Within the material below, find each line bearing the word "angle" and present it.

====== Supplied data

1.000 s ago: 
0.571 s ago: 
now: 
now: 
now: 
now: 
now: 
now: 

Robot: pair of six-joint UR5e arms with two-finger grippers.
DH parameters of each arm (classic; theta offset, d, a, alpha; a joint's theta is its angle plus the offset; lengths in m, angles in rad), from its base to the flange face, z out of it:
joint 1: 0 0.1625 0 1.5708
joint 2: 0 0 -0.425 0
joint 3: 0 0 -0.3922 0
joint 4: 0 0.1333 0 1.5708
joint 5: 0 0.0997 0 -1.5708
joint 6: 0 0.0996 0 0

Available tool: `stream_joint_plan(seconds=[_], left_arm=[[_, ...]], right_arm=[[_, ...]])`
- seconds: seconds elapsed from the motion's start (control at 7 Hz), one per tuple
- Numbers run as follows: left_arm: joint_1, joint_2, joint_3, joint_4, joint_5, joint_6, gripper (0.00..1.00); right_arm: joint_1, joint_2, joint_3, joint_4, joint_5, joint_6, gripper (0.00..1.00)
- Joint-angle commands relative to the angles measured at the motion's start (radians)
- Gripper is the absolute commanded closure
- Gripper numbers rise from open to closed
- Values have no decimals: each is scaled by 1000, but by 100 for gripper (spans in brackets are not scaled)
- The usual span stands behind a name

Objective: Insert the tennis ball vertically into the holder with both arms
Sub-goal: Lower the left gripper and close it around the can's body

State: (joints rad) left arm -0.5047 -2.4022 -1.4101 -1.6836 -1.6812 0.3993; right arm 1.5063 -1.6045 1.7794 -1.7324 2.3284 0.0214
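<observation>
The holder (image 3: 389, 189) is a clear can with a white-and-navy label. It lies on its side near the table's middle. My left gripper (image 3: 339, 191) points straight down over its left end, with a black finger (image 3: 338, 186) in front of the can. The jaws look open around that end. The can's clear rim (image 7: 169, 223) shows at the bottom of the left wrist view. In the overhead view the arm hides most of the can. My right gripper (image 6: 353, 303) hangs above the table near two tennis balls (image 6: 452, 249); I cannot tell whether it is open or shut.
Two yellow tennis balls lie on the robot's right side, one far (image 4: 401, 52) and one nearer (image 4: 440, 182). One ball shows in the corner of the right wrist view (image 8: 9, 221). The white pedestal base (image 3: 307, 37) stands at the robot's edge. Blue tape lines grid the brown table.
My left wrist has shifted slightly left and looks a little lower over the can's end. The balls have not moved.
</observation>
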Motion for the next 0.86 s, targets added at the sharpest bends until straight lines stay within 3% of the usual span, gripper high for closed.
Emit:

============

### Solved exercise
DH parameters of each arm (classic; theta offset, d, a, alpha; a joint's theta is its angle plus the offset; lengths in m, angles in rad), from its base to the flange face, z out of it:
- Joint-angle commands relative to the angles measured at the motion's start (radians)

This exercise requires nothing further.